Exercise details: Your answer should hold exactly the lines below from the line with "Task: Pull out" through the line with "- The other", both included, and no pictures at all.

Supplied information:
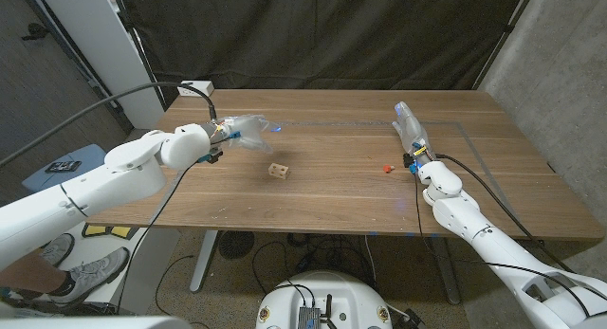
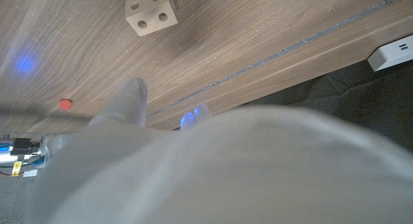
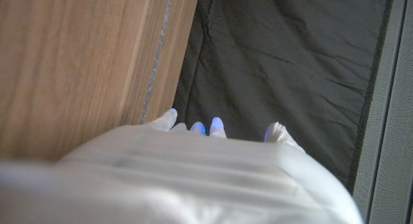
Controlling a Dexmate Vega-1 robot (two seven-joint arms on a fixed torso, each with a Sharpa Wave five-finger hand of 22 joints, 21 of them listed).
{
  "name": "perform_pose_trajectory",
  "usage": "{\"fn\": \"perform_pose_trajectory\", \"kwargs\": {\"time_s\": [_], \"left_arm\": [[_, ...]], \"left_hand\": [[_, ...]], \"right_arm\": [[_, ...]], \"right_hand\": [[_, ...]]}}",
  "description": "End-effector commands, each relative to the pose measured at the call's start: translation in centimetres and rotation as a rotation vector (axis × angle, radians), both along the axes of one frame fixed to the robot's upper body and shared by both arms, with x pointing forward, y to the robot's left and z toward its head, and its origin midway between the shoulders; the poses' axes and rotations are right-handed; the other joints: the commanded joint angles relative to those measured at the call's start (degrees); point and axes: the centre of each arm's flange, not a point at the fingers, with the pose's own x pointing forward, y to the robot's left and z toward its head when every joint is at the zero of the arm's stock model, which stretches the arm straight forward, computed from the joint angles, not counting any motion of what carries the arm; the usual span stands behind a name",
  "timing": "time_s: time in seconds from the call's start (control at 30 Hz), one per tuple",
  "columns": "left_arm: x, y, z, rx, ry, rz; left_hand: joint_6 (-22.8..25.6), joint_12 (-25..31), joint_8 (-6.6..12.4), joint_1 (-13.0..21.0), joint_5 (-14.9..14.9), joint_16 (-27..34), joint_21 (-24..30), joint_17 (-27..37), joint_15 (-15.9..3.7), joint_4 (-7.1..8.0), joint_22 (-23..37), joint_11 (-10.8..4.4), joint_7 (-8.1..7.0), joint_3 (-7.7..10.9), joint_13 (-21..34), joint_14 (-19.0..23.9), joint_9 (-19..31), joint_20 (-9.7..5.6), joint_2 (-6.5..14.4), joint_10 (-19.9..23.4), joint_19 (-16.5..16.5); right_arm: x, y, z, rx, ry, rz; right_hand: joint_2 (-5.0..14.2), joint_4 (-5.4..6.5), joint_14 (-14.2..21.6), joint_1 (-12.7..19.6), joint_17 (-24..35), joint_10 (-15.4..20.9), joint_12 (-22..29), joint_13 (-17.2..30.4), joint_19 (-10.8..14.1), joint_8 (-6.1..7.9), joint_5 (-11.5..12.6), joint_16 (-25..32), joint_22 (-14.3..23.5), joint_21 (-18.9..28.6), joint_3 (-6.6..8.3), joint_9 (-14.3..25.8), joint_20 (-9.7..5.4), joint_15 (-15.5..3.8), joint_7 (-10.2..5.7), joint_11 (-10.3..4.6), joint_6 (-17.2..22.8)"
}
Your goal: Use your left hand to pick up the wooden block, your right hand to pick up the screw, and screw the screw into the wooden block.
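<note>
A small pale wooden block [image 1: 278,171] with round holes in its faces sits near the middle of the brown wooden surface [image 1: 332,191]. A tiny red screw [image 1: 386,167] lies toward the right edge, well apart from the block. The robot's left hand [image 1: 243,132] hovers blurred above the surface, toward its far left corner, fingers spread and grasping nothing. The right hand [image 1: 410,127] stands near the far right side, just beyond the screw, fingers extended and released, holding nothing. A white power strip [image 1: 197,87] rests at the far left corner.
</note>
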Motion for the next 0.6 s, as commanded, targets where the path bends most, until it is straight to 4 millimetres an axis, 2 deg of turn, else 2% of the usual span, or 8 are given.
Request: {"fn": "perform_pose_trajectory", "kwargs": {"time_s": [0.03, 0.27, 0.6], "left_arm": [[-0.5, -1.6, -0.9, 0.101, -0.069, 0.066], [-0.4, -2.6, -1.7, 0.179, -0.076, 0.114], [-0.5, -3.8, -2.5, 0.264, -0.128, 0.166]], "left_hand": [[0.2, 0.3, 0.14, 1.4, 0.6, 0.2, -0.2, 0.2, -0.10, 0.03, 0.2, 0.05, 0.50, -0.40, 0.3, 0.1, 0.3, 1.01, -0.2, 0.3, -3.9], [0.5, 0.1, -0.07, 3.1, 0.5, -0.4, -0.1, 0.2, 0.72, 0.37, 0.3, 0.13, 0.73, -0.54, 0.6, -1.7, 0.3, 2.11, -0.4, 0.3, -6.0], [0.5, 0.0, -0.23, 3.8, 0.4, -0.4, 0.0, 0.2, 0.84, 0.52, 0.3, -0.02, 0.61, -0.62, 0.7, -2.1, 0.3, 2.60, -0.5, 0.2, -6.8]], "right_arm": [[0.2, -0.1, -0.3, 0.013, 0.000, -0.002], [0.2, -0.2, -0.4, 0.019, 0.002, -0.011], [0.1, -0.5, -0.7, 0.029, 0.004, -0.021]], "right_hand": [[-0.20, -0.35, -1.2, 0.0, 0.1, -0.1, 0.1, 0.3, 0.1, 0.22, 0.6, 0.0, 0.1, 0.3, 0.21, 0.3, -0.31, 0.05, -0.44, -0.14, 0.2], [-0.19, -0.43, -1.2, 0.0, 0.1, -0.1, 0.1, 0.3, 0.0, 0.22, 0.6, 0.0, 0.2, 0.3, 0.25, 0.3, -0.32, 0.08, -0.44, -0.27, 0.2], [-0.18, -0.57, -1.3, 0.0, 0.1, -0.1, 0.1, 0.3, 0.0, 0.22, 0.6, 0.1, 0.2, 0.3, 0.31, 0.3, -0.30, 0.06, -0.50, -0.21, 0.1]]}}
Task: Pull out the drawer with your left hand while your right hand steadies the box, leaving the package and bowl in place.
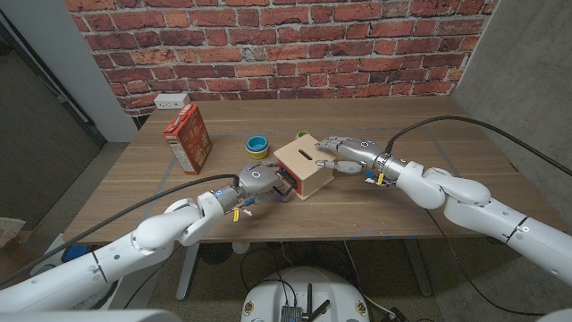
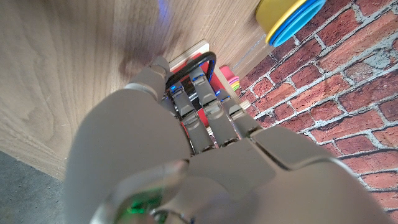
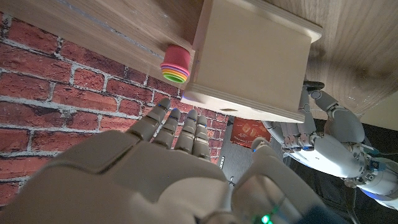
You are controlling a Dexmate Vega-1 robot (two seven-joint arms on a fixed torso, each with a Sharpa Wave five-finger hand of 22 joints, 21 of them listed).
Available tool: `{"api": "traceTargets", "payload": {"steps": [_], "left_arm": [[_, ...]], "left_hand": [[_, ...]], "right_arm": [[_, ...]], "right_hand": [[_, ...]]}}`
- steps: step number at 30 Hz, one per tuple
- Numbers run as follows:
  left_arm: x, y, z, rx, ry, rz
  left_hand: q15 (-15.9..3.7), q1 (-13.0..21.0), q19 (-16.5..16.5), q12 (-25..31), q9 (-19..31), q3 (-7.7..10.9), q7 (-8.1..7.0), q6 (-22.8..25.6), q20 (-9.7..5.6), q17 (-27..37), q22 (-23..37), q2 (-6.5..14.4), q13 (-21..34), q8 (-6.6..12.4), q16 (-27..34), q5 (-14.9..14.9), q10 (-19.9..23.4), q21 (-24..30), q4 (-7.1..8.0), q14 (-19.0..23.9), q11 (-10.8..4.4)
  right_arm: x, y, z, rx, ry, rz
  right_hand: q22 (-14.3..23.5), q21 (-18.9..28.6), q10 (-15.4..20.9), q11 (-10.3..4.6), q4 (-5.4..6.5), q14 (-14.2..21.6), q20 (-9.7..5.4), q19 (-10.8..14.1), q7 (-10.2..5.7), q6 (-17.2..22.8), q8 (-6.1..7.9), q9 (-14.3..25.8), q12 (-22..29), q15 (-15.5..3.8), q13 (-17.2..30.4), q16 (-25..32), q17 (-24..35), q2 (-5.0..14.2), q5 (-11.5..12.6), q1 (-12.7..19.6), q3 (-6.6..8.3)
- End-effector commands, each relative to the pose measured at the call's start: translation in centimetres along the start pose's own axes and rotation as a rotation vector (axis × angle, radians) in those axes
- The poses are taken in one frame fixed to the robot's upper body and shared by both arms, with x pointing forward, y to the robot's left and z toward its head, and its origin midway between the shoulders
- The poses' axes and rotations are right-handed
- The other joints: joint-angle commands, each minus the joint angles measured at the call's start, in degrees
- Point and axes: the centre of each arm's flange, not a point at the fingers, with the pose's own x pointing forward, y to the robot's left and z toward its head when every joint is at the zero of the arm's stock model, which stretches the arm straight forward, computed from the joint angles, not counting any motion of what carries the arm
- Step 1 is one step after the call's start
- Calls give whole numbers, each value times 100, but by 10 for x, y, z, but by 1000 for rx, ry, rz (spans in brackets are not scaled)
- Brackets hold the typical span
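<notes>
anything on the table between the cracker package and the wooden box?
Yes: the bowl, yellow outside and blue inside, stands between the package and the wooden box in the head view, apart from both.

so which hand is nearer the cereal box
Left. The left hand is at the wooden box's drawer side, a short way from the cereal box. The right hand rests on the wooden box's far side, farther off.

A pale wooden box [image 1: 306,166] with a slot in its top is seen mid-table, its red-fronted drawer [image 2: 198,73] facing the near edge. An upright red package [image 1: 188,137] stands left; a yellow-and-blue bowl [image 1: 258,145] lies between.
</notes>
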Motion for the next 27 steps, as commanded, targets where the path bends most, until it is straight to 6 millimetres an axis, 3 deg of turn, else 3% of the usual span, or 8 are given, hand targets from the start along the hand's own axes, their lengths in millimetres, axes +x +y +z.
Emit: {"api": "traceTargets", "payload": {"steps": [1,13,27], "left_arm": [[1,-1,2,-3,0,21],[1,-1,2,-16,5,33],[1,-3,3,-27,9,34]], "left_hand": [[-604,140,63,31,19,19,-20,157,-934,41,24,29,19,63,56,-21,162,27,14,159,3],[-611,348,140,107,32,-117,6,548,-934,61,24,165,69,118,107,-42,674,12,39,517,-16],[-613,407,152,129,35,-208,-3,698,-939,64,26,250,91,120,114,-45,836,11,53,665,4]], "right_arm": [[0,1,2,-16,-16,9],[-1,3,5,-40,-30,25],[-2,3,10,-95,-26,36]], "right_hand": [[11,14,36,-3,-8,41,-217,52,-5,39,19,8,-10,-307,0,33,14,126,-17,-34,51],[10,17,49,-18,-6,48,-224,70,-10,66,22,9,-8,-333,1,50,20,129,-27,-49,42],[11,39,181,-17,45,179,-233,150,9,207,57,10,29,-348,1,103,17,133,-35,-105,37]]}}
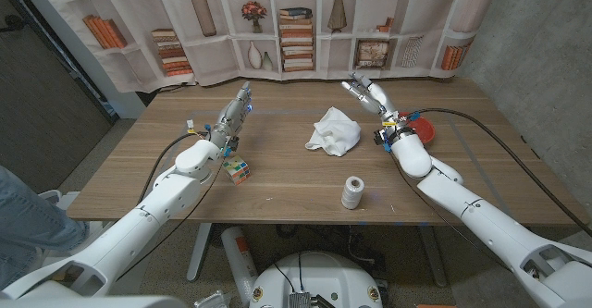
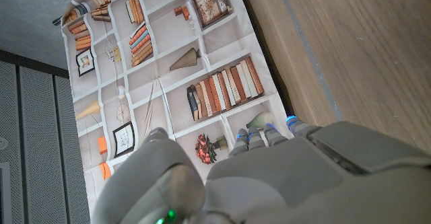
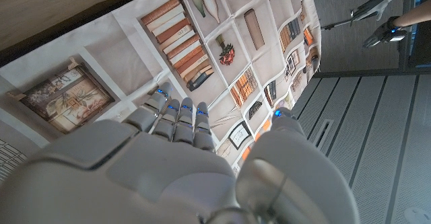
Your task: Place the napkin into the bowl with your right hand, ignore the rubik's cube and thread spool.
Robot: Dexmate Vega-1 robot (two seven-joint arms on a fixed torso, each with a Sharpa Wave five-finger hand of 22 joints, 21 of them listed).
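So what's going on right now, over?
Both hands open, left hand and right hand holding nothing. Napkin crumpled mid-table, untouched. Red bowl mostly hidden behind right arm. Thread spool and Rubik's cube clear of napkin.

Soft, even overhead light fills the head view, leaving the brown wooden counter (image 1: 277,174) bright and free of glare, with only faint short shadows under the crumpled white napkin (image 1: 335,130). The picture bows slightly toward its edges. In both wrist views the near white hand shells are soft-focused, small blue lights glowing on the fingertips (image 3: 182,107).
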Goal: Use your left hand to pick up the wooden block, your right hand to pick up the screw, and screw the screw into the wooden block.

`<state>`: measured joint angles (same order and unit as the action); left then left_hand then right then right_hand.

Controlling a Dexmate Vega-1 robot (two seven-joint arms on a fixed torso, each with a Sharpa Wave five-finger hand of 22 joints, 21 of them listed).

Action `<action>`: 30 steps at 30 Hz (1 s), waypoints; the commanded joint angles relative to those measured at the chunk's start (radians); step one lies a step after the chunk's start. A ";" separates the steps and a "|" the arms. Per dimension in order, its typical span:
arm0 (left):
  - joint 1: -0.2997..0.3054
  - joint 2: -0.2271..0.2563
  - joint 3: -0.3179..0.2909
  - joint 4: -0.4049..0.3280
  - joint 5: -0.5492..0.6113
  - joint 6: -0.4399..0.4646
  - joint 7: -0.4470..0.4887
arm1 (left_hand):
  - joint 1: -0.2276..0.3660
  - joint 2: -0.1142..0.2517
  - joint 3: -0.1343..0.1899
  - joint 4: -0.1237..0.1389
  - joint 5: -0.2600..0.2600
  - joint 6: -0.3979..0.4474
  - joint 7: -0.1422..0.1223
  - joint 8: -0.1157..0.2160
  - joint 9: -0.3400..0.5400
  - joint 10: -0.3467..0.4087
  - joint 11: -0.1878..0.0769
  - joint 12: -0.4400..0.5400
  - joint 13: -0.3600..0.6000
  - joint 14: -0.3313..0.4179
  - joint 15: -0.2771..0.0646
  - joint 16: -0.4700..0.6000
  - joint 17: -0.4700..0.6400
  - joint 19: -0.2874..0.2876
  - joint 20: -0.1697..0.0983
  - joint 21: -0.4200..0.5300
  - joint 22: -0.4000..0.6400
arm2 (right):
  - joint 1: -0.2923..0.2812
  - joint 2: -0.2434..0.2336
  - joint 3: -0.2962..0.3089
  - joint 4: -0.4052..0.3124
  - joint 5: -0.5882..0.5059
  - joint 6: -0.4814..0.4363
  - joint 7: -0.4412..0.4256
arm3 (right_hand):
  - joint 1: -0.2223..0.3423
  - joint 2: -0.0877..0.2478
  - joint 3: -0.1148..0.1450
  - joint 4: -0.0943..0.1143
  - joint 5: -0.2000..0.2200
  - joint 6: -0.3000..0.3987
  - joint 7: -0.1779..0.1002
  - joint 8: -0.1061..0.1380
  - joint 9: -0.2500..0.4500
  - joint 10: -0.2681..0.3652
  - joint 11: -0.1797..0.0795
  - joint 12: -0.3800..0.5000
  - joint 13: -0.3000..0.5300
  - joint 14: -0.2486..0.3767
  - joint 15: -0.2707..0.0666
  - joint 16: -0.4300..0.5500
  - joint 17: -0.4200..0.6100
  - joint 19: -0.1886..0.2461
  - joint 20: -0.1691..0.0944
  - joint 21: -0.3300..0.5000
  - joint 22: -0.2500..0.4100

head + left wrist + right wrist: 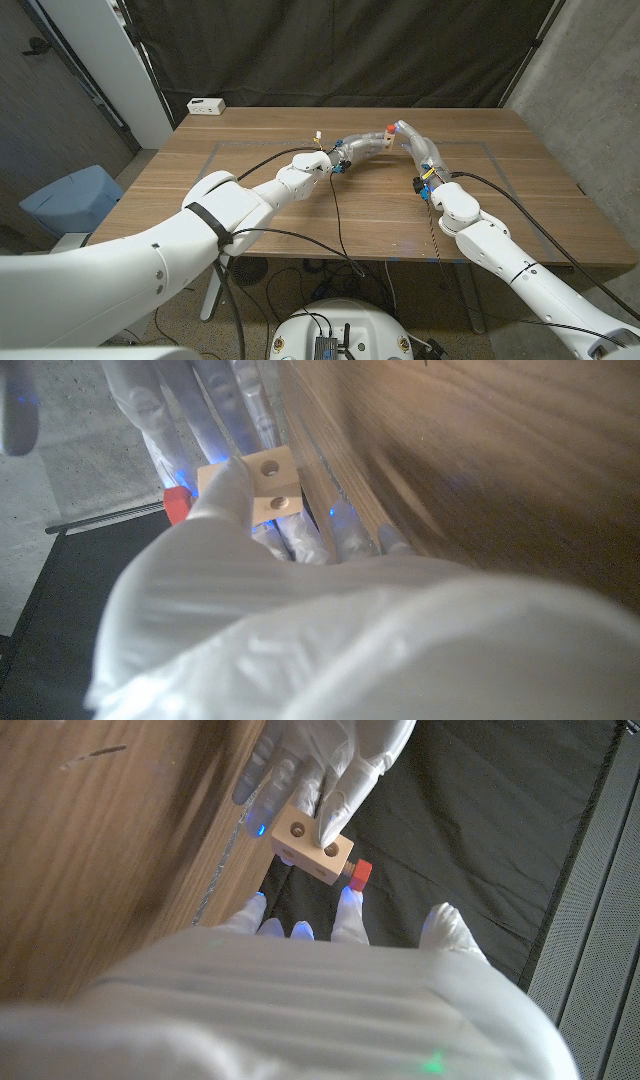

Solution for this task:
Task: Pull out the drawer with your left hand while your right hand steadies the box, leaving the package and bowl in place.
You are controlling a Dexmate Vega-1 robot (two seven-joint arms on a fixed torso, each with a Sharpa Wave five-finger hand of 22 joints, 21 of them listed).
Available tool: `{"api": "traceTargets", "payload": {"steps": [_], "left_arm": [[_, ...]], "left_hand": [[_, ...]], "right_arm": [[_, ...]], "right_hand": [[_, ...]]}}`
- steps: step number at 30 Hz, one per tuple
- Numbers run as follows:
  left_arm: x, y, z, rx, ry, rz
  left_hand: q15 (-15.9..3.7), q1 (-13.0..21.0), q19 (-16.5..16.5), q12 (-25..31), q9 (-19..31), q3 (-7.7..10.9), q7 (-8.1..7.0), q6 (-22.8..25.6), q20 (-9.7..5.6), q17 (-27..37), q22 (-23..37), q2 (-6.5..14.4), q13 (-21..34), q8 (-6.6..12.4), q16 (-27..34), q5 (-14.9..14.9), q10 (-19.9..23.4), q21 (-24..30), q4 (-7.1..8.0), q14 (-19.0..23.9), q11 (-10.8..4.4)
  right_arm: x, y, z, rx, ry, rz
  right_hand: q22 (-14.3..23.5), q21 (-18.9..28.6), q10 (-15.4..20.9), q11 (-10.3..4.6), q4 (-5.4..6.5), q14 (-14.2..21.6), q20 (-9.7..5.4), q19 (-10.8..14.1), q7 (-10.2..5.7), q6 (-17.2..22.8), q8 (-6.1..7.9), q9 (-14.3..25.8), q12 (-22..29), q15 (-15.5..3.8), q13 (-17.2..30.4), q16 (-25..32), q17 (-24..35), q2 (-5.0..14.2), q5 (-11.5..12.6), q1 (-12.7..19.6), q3 (-6.6..8.3)
- End-effector commands, each relative to the pose measured at the call's start: translation in centimetres along the start pose's own axes and rotation as a rotation vector (axis × angle, radians) in those axes
- The poses are taken in one frame fixed to the robot's upper body and shared by both arms, with x pointing forward, y to the robot's left and z toward its head, and its origin midway between the shoulders
- The poses' axes and rotations are right-handed
- The other joints: joint-angle commands, each minus the joint angles measured at the call's start, in degrees

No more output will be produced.